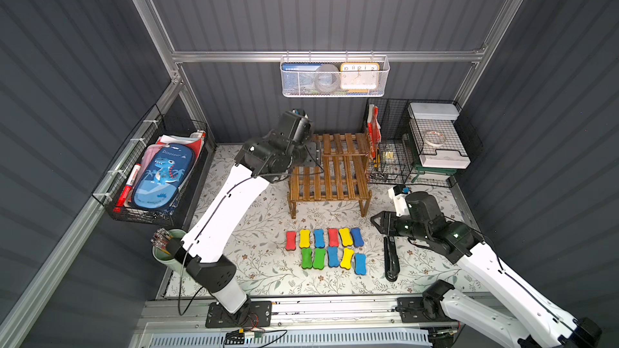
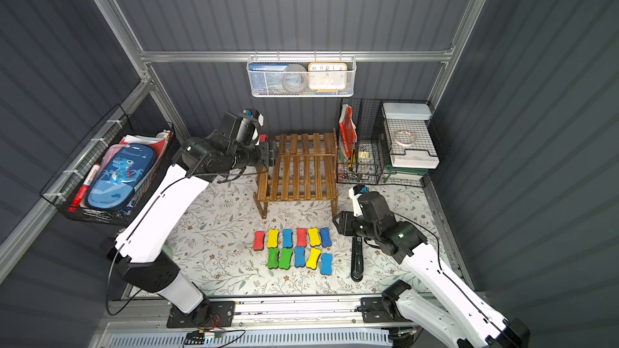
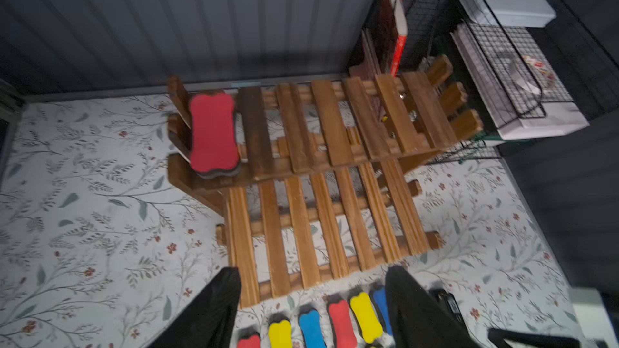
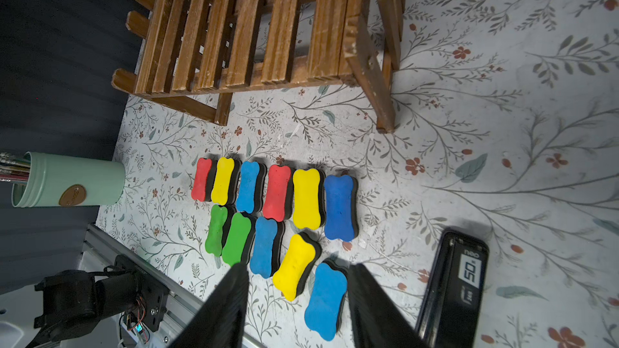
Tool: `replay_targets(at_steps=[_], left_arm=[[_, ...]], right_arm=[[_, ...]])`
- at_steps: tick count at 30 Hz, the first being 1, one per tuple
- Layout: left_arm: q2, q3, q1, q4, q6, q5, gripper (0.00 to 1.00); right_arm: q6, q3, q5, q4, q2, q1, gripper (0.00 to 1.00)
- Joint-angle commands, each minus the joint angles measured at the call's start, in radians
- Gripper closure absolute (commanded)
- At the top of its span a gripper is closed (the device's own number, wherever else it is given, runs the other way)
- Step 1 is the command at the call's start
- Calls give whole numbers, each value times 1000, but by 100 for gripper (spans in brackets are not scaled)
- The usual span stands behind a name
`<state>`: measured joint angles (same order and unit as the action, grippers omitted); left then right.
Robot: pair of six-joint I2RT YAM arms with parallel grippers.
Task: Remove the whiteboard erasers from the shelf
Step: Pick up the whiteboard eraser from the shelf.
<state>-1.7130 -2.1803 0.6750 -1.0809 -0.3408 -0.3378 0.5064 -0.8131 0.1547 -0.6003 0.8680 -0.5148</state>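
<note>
One red whiteboard eraser lies flat on the left end of the wooden shelf's upper tier; in a top view it peeks out as a red spot beside the left wrist. My left gripper hovers over the shelf at its left side, open and empty, clear of that eraser. Several more erasers lie in two rows on the floral mat in front of the shelf. My right gripper hangs open and empty over the right end of those rows.
A black stapler lies on the mat right of the rows, under the right arm. Black wire racks stand right of the shelf. A wire basket with a pencil case hangs on the left wall. Near the left arm stands a green pen cup, and a white mesh basket hangs behind.
</note>
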Motion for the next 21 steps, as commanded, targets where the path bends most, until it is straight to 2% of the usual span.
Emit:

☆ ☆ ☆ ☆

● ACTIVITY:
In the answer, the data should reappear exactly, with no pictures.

● ANSWER BOX:
Tool: `replay_targets(at_steps=[_], left_arm=[[_, ...]], right_arm=[[_, ...]])`
- at_steps: tick count at 30 Hz, the first being 1, one per tuple
- Layout: left_arm: q2, q3, q1, q4, q6, q5, gripper (0.00 to 1.00); right_arm: q6, q3, q5, q4, q2, q1, gripper (0.00 to 1.00)
- Joint-angle commands, each minus the joint angles measured at the call's start, in radians
- Gripper closure absolute (commanded)
- At the top of its span a gripper is closed (the device's own number, wherever else it is given, runs the other way)
- Step 1 is the command at the call's start
- Calls give whole numbers, each value times 1000, but by 100 for gripper (spans in brackets are not scaled)
- The usual span stands behind a name
`<state>`: measured joint angles (same order and unit as the action, grippers omitted); left then right.
Robot: pair of six-joint I2RT YAM arms with parallel grippers.
Task: Remove the whiteboard erasers from the shelf
Step: Pick up the whiteboard eraser from the shelf.
<state>-1.7130 -2.1803 0.6750 -1.0809 -0.3408 -0.3378 0.5064 -0.8131 0.1547 -0.6003 0.8680 -0.5148</state>
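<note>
One red whiteboard eraser lies flat on the left end of the wooden shelf's upper tier; in a top view it peeks out as a red spot beside the left wrist. My left gripper hovers over the shelf at its left side, open and empty, clear of that eraser. Several more erasers lie in two rows on the floral mat in front of the shelf. My right gripper hangs open and empty over the right end of those rows.
A black stapler lies on the mat right of the rows, under the right arm. Black wire racks stand right of the shelf. A wire basket with a pencil case hangs on the left wall. Near the left arm stands a green pen cup, and a white mesh basket hangs behind.
</note>
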Motion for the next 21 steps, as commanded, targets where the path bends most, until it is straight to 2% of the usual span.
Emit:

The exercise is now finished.